• _WORK REQUIRED_: Only the lines from the beginning of the data through the line holding "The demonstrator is" belong in the answer, printed exactly and without pictures.

• _RAW DATA_:
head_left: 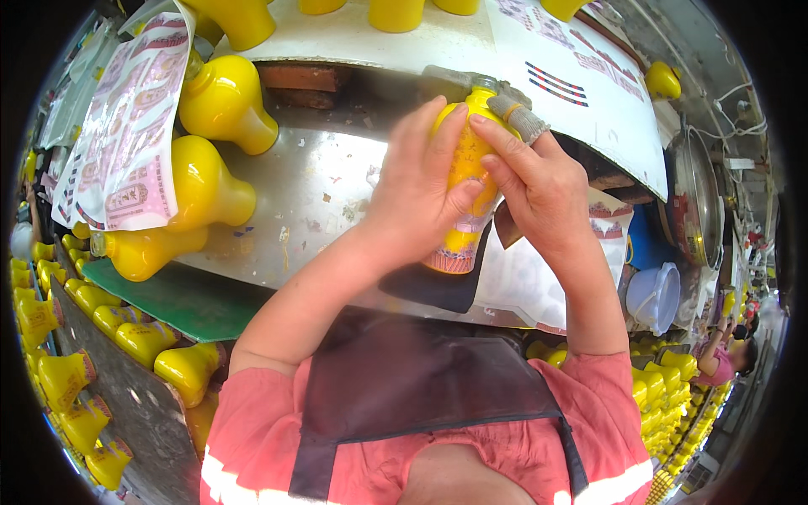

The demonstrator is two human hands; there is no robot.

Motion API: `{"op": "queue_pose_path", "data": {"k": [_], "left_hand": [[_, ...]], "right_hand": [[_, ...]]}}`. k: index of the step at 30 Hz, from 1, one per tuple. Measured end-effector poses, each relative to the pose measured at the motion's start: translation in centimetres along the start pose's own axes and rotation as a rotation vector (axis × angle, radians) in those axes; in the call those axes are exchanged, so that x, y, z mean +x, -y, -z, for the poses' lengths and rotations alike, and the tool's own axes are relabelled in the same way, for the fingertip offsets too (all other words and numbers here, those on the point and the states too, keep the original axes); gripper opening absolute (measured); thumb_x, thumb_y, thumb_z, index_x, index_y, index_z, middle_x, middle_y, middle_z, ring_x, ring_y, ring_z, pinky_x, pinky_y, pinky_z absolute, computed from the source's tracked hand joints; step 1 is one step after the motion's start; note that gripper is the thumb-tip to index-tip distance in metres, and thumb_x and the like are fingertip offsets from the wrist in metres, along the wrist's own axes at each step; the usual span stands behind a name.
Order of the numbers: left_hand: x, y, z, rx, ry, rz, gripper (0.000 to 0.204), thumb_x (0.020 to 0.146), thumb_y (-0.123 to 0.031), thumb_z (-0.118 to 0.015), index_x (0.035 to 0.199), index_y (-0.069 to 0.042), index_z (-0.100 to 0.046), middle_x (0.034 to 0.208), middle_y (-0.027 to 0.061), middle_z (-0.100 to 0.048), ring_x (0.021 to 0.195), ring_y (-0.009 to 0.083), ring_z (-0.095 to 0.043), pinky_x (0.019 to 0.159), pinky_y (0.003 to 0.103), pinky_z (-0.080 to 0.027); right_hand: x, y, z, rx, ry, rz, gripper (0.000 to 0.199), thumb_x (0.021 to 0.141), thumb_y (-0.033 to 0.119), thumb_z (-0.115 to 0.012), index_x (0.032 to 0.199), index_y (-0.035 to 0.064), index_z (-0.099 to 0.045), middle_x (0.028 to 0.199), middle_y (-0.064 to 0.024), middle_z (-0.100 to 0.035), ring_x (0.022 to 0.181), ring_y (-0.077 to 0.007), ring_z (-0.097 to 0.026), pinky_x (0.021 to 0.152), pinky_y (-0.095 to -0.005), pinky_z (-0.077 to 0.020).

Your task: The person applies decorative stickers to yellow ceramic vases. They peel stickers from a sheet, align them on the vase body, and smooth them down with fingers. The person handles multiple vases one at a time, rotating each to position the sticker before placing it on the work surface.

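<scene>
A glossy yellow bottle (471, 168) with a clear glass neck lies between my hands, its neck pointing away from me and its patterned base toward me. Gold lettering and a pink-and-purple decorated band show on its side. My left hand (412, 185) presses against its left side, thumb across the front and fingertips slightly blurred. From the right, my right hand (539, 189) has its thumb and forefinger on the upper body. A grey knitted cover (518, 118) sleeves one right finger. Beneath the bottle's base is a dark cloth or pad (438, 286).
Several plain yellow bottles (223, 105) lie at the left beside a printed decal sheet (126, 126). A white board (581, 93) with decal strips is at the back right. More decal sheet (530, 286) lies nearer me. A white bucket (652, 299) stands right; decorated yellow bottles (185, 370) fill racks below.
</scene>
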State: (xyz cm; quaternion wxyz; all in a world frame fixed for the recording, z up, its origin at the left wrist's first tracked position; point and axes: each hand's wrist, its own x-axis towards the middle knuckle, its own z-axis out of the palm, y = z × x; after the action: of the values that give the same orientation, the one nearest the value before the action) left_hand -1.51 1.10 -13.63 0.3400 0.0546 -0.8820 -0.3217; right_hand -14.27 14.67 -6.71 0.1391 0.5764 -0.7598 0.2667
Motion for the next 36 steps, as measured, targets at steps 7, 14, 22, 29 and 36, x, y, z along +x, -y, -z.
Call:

• _RESULT OF THIS EXERCISE_:
head_left: 

The demonstrator is two human hands; there is no robot.

The exercise contains nothing more.